[Task brief]
Locate, in the data below, the line that contains "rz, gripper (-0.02" and the line that contains "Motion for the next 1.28"; reproduce exactly those two lines and every line between them, nothing more.

[Data extracts]

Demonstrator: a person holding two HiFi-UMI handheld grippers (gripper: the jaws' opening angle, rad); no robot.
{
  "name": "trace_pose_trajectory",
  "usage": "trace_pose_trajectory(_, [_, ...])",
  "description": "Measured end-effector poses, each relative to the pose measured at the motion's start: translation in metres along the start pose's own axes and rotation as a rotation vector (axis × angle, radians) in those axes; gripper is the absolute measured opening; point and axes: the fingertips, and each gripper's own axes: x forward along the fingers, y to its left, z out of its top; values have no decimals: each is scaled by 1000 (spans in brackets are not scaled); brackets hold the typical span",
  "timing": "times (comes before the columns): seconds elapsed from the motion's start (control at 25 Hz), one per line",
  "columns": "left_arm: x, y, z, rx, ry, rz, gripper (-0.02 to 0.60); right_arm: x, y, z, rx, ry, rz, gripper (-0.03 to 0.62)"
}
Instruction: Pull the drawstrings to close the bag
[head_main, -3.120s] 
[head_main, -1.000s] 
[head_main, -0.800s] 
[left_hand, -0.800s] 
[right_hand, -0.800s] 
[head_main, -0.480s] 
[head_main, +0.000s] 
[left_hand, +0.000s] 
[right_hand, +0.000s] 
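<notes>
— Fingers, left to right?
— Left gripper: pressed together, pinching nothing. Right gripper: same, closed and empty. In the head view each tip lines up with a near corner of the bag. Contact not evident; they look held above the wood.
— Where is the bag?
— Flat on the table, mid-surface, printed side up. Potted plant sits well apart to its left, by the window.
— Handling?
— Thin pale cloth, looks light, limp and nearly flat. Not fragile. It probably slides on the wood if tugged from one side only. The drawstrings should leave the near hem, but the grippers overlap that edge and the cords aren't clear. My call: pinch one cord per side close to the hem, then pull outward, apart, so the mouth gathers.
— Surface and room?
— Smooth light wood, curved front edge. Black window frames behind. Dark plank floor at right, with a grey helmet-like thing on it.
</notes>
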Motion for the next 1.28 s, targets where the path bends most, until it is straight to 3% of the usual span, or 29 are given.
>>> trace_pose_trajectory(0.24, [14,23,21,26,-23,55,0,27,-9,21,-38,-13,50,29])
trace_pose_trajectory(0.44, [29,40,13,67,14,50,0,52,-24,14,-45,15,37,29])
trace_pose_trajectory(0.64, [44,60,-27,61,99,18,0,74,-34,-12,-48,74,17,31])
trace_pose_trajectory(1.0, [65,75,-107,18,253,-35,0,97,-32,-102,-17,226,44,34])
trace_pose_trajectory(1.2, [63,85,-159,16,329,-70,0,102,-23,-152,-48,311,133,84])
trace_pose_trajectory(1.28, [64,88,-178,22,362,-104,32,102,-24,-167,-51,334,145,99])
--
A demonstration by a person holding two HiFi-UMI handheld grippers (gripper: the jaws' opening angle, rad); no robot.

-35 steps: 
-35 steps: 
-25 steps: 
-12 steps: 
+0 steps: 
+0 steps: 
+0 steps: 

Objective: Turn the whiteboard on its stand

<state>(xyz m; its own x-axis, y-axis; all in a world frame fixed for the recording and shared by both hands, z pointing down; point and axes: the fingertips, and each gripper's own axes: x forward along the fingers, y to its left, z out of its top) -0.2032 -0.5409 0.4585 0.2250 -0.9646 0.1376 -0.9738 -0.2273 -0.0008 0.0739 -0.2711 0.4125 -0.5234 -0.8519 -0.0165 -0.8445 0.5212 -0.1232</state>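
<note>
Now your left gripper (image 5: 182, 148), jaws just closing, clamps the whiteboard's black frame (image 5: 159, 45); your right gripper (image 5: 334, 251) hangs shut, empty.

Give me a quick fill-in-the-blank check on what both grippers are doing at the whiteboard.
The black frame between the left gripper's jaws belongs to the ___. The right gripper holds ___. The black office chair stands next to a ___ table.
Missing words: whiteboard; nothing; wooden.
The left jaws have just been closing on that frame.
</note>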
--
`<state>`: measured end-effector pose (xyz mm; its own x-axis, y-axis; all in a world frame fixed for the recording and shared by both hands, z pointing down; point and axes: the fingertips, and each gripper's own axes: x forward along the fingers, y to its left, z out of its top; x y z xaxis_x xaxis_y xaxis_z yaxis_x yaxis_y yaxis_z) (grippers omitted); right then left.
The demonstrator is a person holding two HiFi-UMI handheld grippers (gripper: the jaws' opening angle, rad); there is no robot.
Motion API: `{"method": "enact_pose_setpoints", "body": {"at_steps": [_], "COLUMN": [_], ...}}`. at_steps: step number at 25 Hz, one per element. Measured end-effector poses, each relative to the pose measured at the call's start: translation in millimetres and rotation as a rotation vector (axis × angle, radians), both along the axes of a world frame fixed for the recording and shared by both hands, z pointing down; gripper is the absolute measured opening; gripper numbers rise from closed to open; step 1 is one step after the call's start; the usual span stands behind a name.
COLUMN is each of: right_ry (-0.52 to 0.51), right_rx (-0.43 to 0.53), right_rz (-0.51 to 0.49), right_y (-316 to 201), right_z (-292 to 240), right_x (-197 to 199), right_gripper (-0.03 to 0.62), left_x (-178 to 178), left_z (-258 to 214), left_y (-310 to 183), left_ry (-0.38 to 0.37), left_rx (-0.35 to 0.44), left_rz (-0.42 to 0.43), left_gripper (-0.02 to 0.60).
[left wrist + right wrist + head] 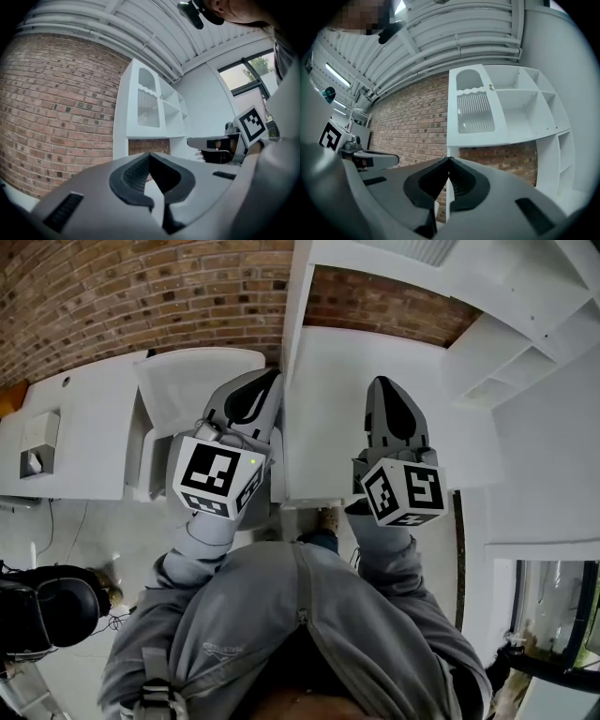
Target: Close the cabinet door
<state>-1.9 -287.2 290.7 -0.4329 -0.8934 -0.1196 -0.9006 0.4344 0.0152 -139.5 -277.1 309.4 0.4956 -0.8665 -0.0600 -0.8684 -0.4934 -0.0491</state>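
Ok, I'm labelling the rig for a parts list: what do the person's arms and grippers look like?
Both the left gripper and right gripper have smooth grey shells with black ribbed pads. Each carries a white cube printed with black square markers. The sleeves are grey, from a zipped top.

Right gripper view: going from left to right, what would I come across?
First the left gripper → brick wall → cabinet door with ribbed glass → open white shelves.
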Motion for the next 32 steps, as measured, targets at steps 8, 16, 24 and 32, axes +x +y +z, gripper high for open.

[Output of the exercise]
  "columns": "left_arm: x, y, z, rx, ry, rz, gripper (-0.02 to 0.60); right_arm: x, y, z, rx, ry, rz, gripper (-0.03 to 0.62)"
}
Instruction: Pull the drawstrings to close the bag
[head_main, -3.120s] 
[head_main, -1.000s] 
[head_main, -0.800s] 
[left_hand, -0.800s] 
[right_hand, -0.800s] 
[head_main, -0.480s] 
[head_main, +0.000s] 
[left_hand, +0.000s] 
[right_hand, +0.000s] 
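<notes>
— Fingers, left to right?
— Left gripper: pressed together, pinching nothing. Right gripper: same, closed and empty. In the head view each tip lines up with a near corner of the bag. Contact not evident; they look held above the wood.
— Where is the bag?
— Flat on the table, mid-surface, printed side up. Potted plant sits well apart to its left, by the window.
— Handling?
— Thin pale cloth, looks light, limp and nearly flat. Not fragile. It probably slides on the wood if tugged from one side only. The drawstrings should leave the near hem, but the grippers overlap that edge and the cords aren't clear. My call: pinch one cord per side close to the hem, then pull outward, apart, so the mouth gathers.
— Surface and room?
— Smooth light wood, curved front edge. Black window frames behind. Dark plank floor at right, with a grey helmet-like thing on it.
</notes>
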Motion for the next 1.28 s, targets where the path bends most, until it is straight to 3% of the usual span, or 29 are given.

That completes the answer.